TASK DIRECTIONS: From the entries below, retype only the lines from the one with "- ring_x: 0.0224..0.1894" through the one with "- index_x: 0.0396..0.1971", exactly as written.

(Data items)
+---+
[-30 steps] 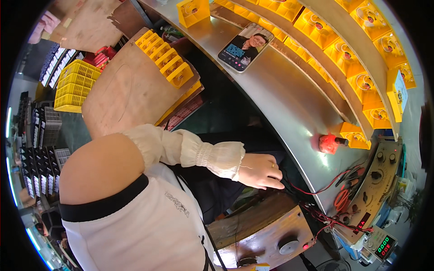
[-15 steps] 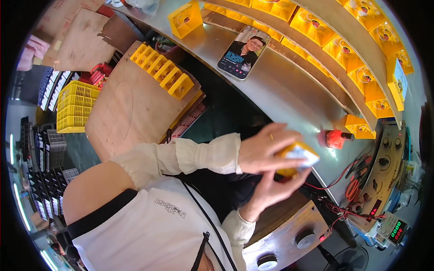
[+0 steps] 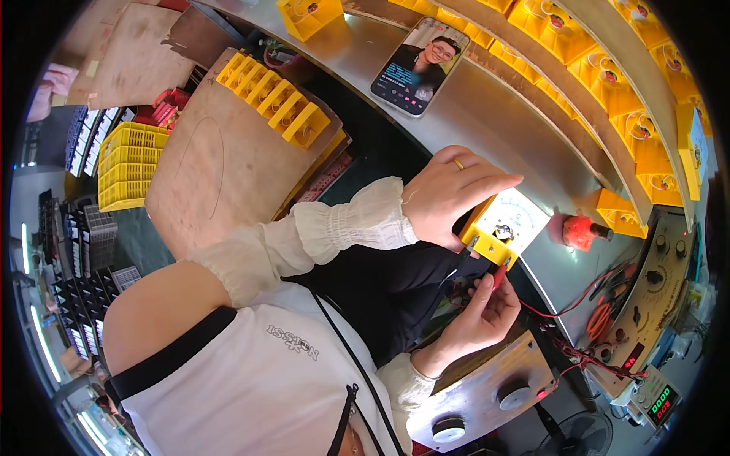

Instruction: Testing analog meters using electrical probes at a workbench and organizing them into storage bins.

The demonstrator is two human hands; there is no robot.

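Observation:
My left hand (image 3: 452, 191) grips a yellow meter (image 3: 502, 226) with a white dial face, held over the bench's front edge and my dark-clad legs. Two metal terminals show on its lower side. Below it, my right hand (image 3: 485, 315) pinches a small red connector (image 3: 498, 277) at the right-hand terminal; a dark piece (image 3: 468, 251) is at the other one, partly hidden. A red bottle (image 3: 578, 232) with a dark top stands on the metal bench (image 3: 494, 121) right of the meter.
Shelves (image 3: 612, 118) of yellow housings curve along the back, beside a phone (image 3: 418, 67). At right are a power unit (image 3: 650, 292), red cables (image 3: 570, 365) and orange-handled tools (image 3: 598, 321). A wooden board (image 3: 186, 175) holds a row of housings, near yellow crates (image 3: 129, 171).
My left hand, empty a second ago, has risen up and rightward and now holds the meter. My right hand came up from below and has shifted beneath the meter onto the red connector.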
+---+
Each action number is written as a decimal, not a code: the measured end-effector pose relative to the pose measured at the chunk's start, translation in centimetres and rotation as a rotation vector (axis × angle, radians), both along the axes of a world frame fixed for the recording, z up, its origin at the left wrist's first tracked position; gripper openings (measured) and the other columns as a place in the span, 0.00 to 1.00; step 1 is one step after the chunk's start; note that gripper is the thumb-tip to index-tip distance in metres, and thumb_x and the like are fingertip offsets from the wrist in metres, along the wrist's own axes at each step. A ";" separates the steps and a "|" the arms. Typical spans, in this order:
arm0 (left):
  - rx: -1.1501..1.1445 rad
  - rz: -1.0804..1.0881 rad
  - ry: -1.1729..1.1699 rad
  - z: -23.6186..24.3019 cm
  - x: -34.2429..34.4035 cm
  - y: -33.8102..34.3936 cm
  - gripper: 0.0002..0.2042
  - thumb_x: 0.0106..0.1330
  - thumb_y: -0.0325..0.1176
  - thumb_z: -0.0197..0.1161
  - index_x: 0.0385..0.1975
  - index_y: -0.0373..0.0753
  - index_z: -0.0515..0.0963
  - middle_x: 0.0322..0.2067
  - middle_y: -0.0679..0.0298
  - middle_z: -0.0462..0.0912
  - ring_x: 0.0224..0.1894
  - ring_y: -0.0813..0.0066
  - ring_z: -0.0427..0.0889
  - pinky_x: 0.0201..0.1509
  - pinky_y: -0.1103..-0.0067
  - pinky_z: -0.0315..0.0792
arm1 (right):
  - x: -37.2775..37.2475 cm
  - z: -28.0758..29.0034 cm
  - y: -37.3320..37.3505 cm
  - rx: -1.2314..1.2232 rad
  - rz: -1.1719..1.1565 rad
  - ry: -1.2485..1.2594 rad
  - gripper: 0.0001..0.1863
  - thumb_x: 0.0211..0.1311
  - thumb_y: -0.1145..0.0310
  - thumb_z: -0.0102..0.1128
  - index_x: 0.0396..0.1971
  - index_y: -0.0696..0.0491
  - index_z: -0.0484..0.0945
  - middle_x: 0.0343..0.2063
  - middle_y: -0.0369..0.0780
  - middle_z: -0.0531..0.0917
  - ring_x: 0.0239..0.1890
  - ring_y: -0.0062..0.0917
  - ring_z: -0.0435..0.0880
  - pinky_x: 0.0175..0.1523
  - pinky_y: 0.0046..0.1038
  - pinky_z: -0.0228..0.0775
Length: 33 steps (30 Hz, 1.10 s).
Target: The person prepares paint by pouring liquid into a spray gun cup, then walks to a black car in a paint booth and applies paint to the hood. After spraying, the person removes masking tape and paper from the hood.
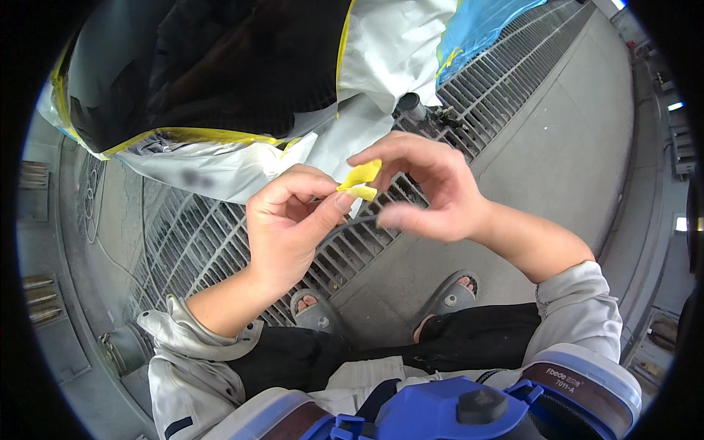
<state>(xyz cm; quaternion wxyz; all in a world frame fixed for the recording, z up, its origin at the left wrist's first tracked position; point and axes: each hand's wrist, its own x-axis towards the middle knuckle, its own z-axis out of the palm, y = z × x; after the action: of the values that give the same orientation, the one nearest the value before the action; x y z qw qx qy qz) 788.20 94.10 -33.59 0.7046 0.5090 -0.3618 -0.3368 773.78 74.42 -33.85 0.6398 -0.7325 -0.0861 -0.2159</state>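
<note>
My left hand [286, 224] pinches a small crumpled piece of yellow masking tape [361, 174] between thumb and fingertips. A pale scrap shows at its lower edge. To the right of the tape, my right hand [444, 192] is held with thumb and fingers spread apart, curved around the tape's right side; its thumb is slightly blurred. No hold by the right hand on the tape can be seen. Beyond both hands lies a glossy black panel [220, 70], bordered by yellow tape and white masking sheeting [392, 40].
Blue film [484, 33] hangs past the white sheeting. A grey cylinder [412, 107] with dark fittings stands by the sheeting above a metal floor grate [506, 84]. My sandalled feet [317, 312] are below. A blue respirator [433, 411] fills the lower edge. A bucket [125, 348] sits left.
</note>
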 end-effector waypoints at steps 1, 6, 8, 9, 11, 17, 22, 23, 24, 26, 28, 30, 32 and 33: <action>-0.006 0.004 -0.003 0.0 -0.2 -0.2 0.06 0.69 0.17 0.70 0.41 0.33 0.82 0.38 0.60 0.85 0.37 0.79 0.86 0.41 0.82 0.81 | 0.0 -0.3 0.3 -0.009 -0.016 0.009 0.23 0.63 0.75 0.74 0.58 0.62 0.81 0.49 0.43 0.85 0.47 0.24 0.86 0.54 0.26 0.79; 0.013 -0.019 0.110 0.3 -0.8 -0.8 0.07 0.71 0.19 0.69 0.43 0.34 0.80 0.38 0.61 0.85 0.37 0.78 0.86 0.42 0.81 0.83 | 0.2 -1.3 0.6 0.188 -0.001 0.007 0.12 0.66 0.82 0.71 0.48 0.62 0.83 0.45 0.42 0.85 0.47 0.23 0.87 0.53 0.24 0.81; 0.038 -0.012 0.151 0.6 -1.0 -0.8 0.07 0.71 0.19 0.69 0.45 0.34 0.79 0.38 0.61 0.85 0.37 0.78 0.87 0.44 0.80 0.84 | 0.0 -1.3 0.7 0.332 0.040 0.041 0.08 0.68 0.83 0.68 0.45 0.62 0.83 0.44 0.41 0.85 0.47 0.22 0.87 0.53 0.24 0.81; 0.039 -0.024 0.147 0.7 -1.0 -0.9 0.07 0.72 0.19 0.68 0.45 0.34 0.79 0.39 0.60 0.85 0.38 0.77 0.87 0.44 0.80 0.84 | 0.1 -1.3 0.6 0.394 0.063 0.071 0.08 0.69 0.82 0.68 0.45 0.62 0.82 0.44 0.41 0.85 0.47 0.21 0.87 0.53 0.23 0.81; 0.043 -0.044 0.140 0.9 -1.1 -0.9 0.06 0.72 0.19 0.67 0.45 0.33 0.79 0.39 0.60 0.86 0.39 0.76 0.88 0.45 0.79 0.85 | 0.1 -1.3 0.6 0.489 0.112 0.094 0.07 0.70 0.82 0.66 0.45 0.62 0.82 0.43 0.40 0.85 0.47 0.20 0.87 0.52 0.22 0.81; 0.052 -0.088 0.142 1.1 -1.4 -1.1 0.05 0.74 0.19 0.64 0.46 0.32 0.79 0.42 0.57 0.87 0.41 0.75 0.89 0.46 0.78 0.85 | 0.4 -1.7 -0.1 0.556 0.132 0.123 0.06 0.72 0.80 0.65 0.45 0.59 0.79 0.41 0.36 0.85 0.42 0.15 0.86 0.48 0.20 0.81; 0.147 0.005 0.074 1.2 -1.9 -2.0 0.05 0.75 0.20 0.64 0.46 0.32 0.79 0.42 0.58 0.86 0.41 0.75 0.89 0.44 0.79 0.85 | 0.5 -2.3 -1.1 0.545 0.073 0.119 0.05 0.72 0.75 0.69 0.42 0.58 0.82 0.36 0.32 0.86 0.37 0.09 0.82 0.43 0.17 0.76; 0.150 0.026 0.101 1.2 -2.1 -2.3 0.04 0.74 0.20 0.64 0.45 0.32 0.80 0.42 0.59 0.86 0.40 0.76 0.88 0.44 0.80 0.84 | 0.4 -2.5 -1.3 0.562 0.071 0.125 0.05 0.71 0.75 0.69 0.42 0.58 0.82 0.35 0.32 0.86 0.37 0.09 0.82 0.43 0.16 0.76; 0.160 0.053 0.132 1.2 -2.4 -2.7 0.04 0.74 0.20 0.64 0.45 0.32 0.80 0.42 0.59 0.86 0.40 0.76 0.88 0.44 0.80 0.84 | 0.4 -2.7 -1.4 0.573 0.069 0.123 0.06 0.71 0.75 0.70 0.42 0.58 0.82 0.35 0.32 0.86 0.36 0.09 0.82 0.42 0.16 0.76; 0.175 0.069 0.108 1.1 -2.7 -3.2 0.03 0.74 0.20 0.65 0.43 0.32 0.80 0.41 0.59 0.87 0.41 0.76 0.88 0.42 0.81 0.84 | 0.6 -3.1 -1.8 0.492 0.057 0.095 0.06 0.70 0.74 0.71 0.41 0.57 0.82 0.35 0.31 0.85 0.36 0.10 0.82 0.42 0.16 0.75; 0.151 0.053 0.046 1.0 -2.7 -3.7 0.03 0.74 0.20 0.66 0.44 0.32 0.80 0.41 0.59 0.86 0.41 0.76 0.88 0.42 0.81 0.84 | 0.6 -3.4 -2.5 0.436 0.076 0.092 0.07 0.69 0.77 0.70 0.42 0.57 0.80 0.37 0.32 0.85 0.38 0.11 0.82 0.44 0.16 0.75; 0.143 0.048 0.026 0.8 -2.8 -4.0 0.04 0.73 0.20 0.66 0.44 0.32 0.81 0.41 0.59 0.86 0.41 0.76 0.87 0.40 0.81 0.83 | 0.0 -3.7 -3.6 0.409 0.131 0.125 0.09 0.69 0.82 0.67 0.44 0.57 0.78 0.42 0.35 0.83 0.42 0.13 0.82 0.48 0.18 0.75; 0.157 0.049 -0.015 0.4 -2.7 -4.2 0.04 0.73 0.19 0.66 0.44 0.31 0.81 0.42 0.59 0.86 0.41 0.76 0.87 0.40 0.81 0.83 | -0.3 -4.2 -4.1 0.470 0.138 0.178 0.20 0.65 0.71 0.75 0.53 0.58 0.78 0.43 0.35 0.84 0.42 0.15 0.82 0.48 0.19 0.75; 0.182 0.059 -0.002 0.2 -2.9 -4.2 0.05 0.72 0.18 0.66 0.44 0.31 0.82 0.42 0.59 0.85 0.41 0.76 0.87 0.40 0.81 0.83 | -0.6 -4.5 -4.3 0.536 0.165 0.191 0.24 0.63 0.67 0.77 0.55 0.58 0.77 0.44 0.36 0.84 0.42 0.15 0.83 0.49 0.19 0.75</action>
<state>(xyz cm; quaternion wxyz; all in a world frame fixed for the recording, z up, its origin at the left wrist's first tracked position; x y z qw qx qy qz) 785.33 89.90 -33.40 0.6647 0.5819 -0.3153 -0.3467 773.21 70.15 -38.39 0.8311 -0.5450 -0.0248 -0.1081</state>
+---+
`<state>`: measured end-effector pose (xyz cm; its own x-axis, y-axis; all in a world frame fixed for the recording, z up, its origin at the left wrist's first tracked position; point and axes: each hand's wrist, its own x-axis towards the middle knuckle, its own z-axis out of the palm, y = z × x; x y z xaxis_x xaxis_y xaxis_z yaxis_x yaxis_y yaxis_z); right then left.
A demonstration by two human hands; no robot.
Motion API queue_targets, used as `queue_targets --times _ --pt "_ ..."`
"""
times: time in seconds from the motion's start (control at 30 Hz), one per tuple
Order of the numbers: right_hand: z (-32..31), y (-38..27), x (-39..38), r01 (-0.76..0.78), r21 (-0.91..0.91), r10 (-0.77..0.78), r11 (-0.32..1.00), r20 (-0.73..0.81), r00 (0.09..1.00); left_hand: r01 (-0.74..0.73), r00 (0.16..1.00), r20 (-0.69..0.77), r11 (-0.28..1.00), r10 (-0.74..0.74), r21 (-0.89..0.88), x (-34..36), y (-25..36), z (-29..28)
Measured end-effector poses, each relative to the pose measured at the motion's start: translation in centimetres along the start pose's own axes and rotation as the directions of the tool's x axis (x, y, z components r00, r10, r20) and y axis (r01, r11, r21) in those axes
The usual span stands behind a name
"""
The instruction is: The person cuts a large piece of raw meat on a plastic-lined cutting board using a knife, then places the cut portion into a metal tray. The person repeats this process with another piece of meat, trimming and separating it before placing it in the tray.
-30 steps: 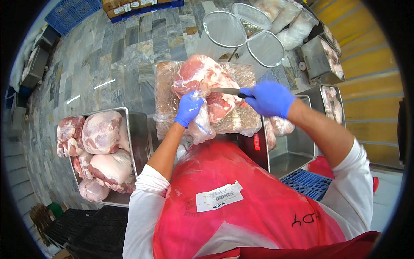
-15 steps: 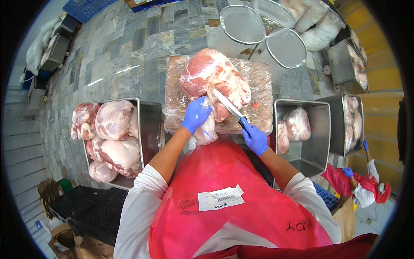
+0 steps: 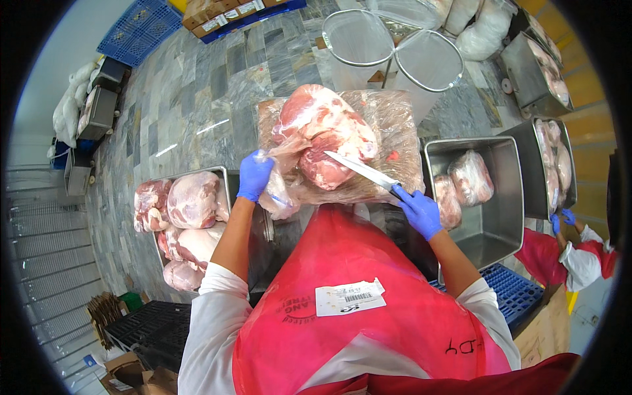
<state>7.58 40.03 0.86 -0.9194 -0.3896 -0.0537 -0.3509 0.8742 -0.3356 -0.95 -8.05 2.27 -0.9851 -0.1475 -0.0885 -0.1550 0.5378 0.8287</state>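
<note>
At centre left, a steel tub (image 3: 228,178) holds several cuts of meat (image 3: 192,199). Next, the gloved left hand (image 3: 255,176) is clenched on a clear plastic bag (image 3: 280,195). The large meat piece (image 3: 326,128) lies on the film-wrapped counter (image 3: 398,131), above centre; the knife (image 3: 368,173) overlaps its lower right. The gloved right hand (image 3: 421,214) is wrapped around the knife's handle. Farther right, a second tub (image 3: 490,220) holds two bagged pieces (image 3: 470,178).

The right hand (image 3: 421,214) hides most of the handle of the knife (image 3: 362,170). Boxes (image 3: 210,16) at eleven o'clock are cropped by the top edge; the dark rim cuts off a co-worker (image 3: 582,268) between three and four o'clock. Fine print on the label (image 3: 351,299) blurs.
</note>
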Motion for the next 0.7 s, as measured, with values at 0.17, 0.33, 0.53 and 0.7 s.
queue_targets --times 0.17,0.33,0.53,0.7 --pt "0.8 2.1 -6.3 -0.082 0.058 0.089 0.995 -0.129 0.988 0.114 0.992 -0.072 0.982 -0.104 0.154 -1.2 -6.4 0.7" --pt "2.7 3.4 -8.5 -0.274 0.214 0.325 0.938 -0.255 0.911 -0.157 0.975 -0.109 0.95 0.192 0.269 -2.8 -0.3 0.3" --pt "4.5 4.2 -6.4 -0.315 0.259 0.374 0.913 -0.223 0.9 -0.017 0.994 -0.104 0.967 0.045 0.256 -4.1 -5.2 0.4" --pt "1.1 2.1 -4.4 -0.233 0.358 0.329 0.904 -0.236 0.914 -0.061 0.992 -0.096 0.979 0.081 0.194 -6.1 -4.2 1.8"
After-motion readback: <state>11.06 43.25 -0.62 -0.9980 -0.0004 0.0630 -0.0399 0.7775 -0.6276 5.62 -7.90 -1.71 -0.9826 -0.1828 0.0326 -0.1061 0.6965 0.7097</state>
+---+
ANSWER TO THE PROBLEM:
  - ring_x: 0.0224..0.1894
  - ring_y: -0.0813..0.0066
  - ring_z: -0.0427..0.0889
  - pinky_x: 0.0201..0.1509
  - pinky_y: -0.1103..-0.0067
  - pinky_z: -0.0315..0.0792
arm1 (right):
  - x: -37.2775..37.2475 cm
  - z: -28.0758..29.0034 cm
  - y: -37.3320..37.3505 cm
  - rx: -1.2314..1.2232 rad
  - rz: -1.1719..1.1565 rad
  - ry: -1.2485..1.2594 rad
  - gripper: 0.0001..0.1863
  - thumb_x: 0.0211..0.1311
  - thumb_y: -0.1145..0.0310
  - thumb_z: -0.0102..0.1128
  - index_x: 0.0396..0.1971

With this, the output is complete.